**Problem description:**
Restate all the data word for word and omit the pictures.

**Given data:**
● ● ● ● ●

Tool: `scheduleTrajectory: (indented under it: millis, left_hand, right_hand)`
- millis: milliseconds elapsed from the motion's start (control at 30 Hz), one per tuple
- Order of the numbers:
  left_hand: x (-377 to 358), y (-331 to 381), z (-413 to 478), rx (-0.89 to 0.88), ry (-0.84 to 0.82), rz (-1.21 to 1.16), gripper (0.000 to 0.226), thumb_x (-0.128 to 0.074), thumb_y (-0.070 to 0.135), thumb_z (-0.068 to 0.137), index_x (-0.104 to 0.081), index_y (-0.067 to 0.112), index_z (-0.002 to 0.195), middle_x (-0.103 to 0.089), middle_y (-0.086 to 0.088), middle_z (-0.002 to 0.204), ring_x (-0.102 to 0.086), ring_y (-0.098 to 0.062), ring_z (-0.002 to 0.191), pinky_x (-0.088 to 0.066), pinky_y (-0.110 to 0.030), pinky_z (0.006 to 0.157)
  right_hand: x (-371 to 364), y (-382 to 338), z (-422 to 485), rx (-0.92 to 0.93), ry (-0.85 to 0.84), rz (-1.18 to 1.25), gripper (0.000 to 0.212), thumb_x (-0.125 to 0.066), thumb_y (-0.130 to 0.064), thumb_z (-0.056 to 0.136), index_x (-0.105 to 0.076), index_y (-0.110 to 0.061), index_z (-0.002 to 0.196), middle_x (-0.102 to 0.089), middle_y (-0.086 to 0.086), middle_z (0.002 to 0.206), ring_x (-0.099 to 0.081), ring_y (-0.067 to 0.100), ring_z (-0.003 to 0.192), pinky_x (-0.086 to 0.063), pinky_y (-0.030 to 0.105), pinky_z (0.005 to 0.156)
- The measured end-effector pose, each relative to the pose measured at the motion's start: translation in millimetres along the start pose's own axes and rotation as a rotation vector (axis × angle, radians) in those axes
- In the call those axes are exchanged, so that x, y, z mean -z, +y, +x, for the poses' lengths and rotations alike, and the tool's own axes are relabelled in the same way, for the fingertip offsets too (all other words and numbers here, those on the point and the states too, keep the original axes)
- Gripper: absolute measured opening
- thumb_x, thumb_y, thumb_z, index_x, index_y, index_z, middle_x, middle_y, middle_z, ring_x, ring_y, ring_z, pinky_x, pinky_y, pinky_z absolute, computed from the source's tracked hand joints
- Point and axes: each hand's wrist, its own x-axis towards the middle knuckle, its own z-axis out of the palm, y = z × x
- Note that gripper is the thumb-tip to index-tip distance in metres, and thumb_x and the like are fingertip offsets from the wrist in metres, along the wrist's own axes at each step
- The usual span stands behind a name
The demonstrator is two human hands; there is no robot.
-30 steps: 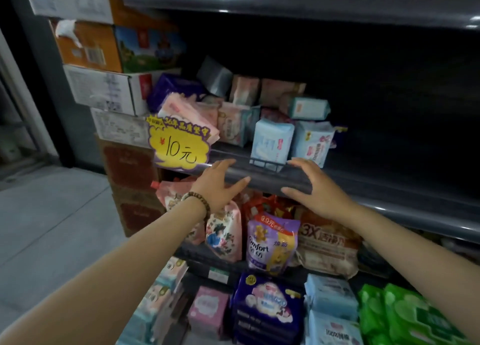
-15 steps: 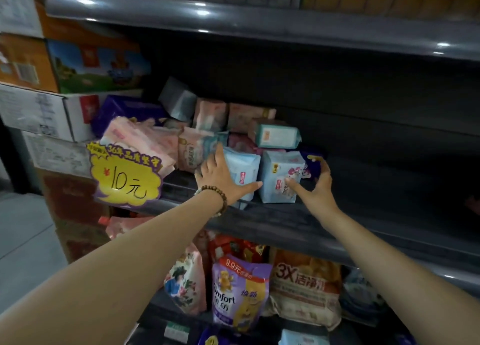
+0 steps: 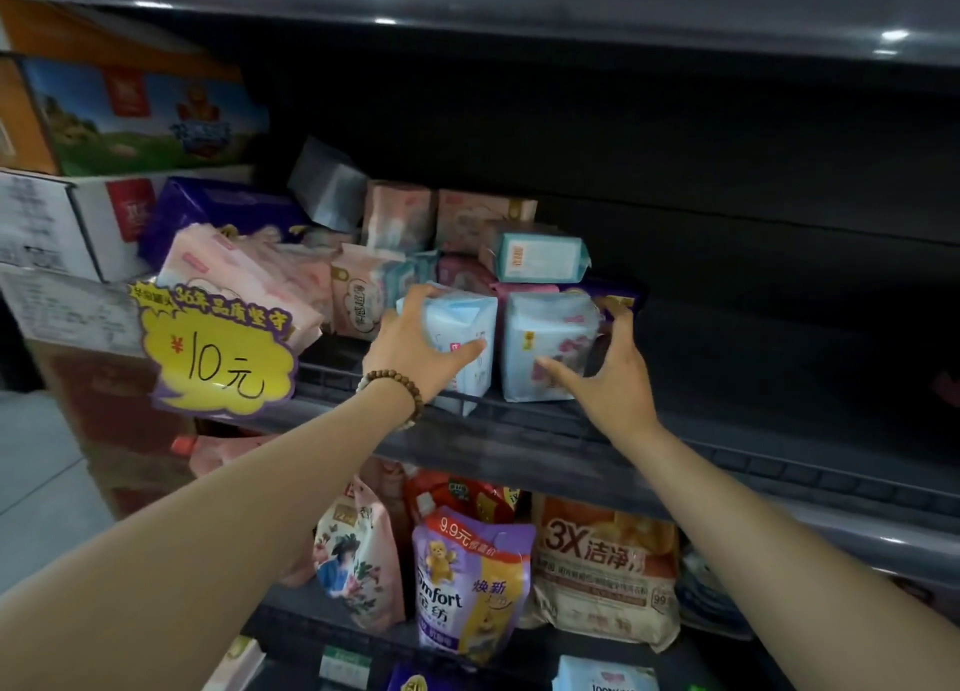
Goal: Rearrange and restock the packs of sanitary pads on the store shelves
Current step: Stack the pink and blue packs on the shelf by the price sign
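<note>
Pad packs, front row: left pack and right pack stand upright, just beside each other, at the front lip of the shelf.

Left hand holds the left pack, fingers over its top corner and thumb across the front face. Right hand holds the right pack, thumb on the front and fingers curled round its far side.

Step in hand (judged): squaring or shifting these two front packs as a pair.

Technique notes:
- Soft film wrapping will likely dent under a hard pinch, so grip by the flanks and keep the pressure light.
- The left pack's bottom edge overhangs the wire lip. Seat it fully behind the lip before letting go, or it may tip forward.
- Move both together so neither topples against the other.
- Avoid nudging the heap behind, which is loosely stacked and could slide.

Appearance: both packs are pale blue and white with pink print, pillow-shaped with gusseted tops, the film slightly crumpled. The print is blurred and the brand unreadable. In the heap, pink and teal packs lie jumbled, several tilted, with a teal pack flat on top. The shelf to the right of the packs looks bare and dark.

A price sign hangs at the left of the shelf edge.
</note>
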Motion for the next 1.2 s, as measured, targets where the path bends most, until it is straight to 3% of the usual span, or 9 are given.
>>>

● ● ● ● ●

**Answer for the task:**
Tool: `scheduleTrajectory: (indented under it: millis, left_hand, right_hand)`
- millis: milliseconds elapsed from the motion's start (control at 30 Hz), one per tuple
- Order of the numbers:
  left_hand: x (-377 to 358), y (-331 to 381), z (-413 to 478), rx (-0.89 to 0.88), ry (-0.84 to 0.82), rz (-1.21 to 1.16), gripper (0.000 to 0.226), thumb_x (-0.128 to 0.074), thumb_y (-0.070 to 0.135), thumb_z (-0.068 to 0.137), index_x (-0.104 to 0.081), index_y (-0.067 to 0.112), index_z (-0.002 to 0.195), middle_x (-0.103 to 0.089), middle_y (-0.086 to 0.088), middle_z (-0.002 to 0.204), ring_x (-0.102 to 0.086), ring_y (-0.098 to 0.062), ring_z (-0.002 to 0.191), pinky_x (-0.088 to 0.066), pinky_y (-0.110 to 0.030), pinky_z (0.006 to 0.157)
  right_hand: x (-371 to 364), y (-382 to 338), z (-422 to 485), rx (-0.92 to 0.93), ry (-0.85 to 0.84), rz (-1.18 to 1.25), gripper (0.000 to 0.212), thumb_x (-0.125 to 0.066), thumb_y (-0.130 to 0.064), thumb_z (-0.056 to 0.136), index_x (-0.105 to 0.076), index_y (-0.110 to 0.061), index_z (-0.002 to 0.196), middle_x (-0.102 to 0.089), middle_y (-0.086 to 0.086), middle_z (0.002 to 0.206), ring_x (-0.099 to 0.081), ring_y (-0.067 to 0.100), ring_z (-0.003 to 0.192), pinky_x (-0.086 to 0.063), pinky_y (-0.030 to 0.105), pinky_z (0.005 to 0.156)
- The measured end-effector pose, each relative to the pose measured at the motion's start: translation in millimetres along the start pose's own axes and rotation as a rotation vector (axis × angle, radians) in those axes
- In the call those axes are exchanged, so that x, y, z mean -z, +y, +x, for the poses' lengths and rotations alike, and the tool's own axes are relabelled in the same way, for the fingertip offsets too (all other words and numbers here, those on the point and the states too, keep the original axes)
- Gripper: absolute measured opening
- thumb_x, thumb_y, thumb_z, index_x, index_y, index_z, middle_x, middle_y, middle_z, ring_x, ring_y, ring_z, pinky_x, pinky_y, pinky_z absolute, computed from the source's tracked hand joints
- Point and axes: each hand's wrist, its own x-axis towards the middle knuckle, its own z-axis out of the palm, y = z × x
- Note that gripper is the thumb-tip to index-tip distance in metres, and thumb_x and the like are fingertip offsets from the wrist in metres, along the wrist's own axes at each step
- The usual span stands behind a name
The demonstrator is two human hands; there is no robot.
-30 steps: 
-15 steps: 
+0 steps: 
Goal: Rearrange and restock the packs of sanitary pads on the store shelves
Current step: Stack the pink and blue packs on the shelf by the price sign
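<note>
Pad packs, front row: left pack and right pack stand upright, just beside each other, at the front lip of the shelf.

Left hand holds the left pack, fingers over its top corner and thumb across the front face. Right hand holds the right pack, thumb on the front and fingers curled round its far side.

Step in hand (judged): squaring or shifting these two front packs as a pair.

Technique notes:
- Soft film wrapping will likely dent under a hard pinch, so grip by the flanks and keep the pressure light.
- The left pack's bottom edge overhangs the wire lip. Seat it fully behind the lip before letting go, or it may tip forward.
- Move both together so neither topples against the other.
- Avoid nudging the heap behind, which is loosely stacked and could slide.

Appearance: both packs are pale blue and white with pink print, pillow-shaped with gusseted tops, the film slightly crumpled. The print is blurred and the brand unreadable. In the heap, pink and teal packs lie jumbled, several tilted, with a teal pack flat on top. The shelf to the right of the packs looks bare and dark.

A price sign hangs at the left of the shelf edge.
</note>
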Motion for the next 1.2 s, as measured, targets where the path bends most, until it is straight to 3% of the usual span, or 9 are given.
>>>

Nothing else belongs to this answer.